Pengambilan judul “Laskar Pelangi sekuel 2 : Edensor” juga cukup menarik untuk ditelisik. Kenapa judulnya tidak “Edensor” saja ? kenapa pakai embel-embel Laskar Pelangi sekuel 2? Toh pada “Sang Pemimpi” pun tak ada embel-embel “Laskar Pelangi sekuel 1 : Sang Pemimpi”. Jelas untuk penentuan judul sepenuhnya adalah hak PH yang memiliki hak untuk mengangkat novel Edensor kedalam bentuk film. Mizan Production si pemilik hak adaptasi 3 novel Laskar Pelangi kali ini memang tak bekerjasama dengan Miles Film lagi namun dengan Falcon Pictures, Namun apa alasan menggunakan Embel-embel “Laskar Pelangi sekuel 2”. Setidaknya ada dua factor, pertama mungkin sebagai pengingat bahwa Edensor adalah lanjutan dari “Laskar Pelangi” dan “Sang Pemimpi” agar para calon penonton ketika melihat poster atau berita nya akan berbicara “Oh Laskar Pelangi ada lanjutannya ya..” . Mereka tidak mau kehilangan moment dari kesuksesan Laskar Pelangi. Atau “Laskar Pelangi Sekuel 2” digunakan Karena PH kurang Pede dengan hanya mengusung nama Edensor yang takutnya calon penonton tidak tahu bahwa Edensor adalah kelanjutan dari Laskar Pelangi dan mempengaruhi  jumlah penonton. Sehingga, embel-embel “Laskar pelangi sekuel 2” digunakan sebagai jaminan kepada penonton. Secara “Laskar Pelangi” mempunyai nama yang “harum” dikalangan penonton film lokal  baik dari kualitas atau raihan box office nya. Apapun itu, pemakain “Laskar Pelangi Sekuel 2” hanya yang bersangkutan yang tahu persis alasan yang sebenarnya.

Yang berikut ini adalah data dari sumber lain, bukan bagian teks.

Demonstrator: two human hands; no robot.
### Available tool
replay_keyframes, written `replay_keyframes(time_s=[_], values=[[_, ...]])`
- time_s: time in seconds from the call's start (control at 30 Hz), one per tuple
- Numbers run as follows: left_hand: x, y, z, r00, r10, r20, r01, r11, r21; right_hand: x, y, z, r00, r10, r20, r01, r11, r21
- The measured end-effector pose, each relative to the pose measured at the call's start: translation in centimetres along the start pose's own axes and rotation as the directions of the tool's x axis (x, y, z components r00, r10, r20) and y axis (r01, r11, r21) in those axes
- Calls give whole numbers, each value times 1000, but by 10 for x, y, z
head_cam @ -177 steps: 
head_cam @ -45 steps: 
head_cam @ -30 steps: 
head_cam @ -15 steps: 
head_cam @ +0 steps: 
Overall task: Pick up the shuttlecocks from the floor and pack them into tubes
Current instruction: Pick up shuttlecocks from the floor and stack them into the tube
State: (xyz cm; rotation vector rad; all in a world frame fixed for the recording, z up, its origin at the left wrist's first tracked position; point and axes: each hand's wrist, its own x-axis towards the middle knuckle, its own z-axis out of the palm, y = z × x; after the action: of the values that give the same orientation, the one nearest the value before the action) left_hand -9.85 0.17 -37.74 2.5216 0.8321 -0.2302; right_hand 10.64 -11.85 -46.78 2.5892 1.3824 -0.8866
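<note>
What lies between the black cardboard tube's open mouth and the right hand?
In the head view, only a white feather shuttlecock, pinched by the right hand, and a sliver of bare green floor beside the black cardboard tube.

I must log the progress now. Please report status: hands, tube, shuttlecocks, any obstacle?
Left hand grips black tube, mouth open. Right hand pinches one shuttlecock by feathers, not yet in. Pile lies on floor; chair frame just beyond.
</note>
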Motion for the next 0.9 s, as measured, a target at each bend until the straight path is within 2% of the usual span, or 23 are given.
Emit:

Memang tugas yang berat meneruskan seri besar yang punya cerita yang kuat serta meninggalan ciri khas sutradaranya sebelumnya. “Laskar Pelangi sekuel 2 : Edensor” mampu tampil dengan gaya berbeda yang tetap layak untuk ditonton. Setidaknya Edensor memberikan suguhan yang cukup untuk para penggemar seri ini serta meneruskan kisah inspiratif anak Belitong yang meraih mimpi mereka. Edensor pun memiliki tujuan yang sama dengan sebelumnya untuk memotivasi dan menyebarkan semangat untuk meraih mimpi setinggi-tingginya apapun keterbatasan yang dimiliki. Semoga seri terakhir dari Laskar Pelangi, Maryamah Kapov dapat digarap secara lebih matang dan menjadi penutup yang indah kelak. Ya kita tunggu saja Maryamah Karpov atau Laskar Pelangi sekuel 3 : Maryamah karpov nanti.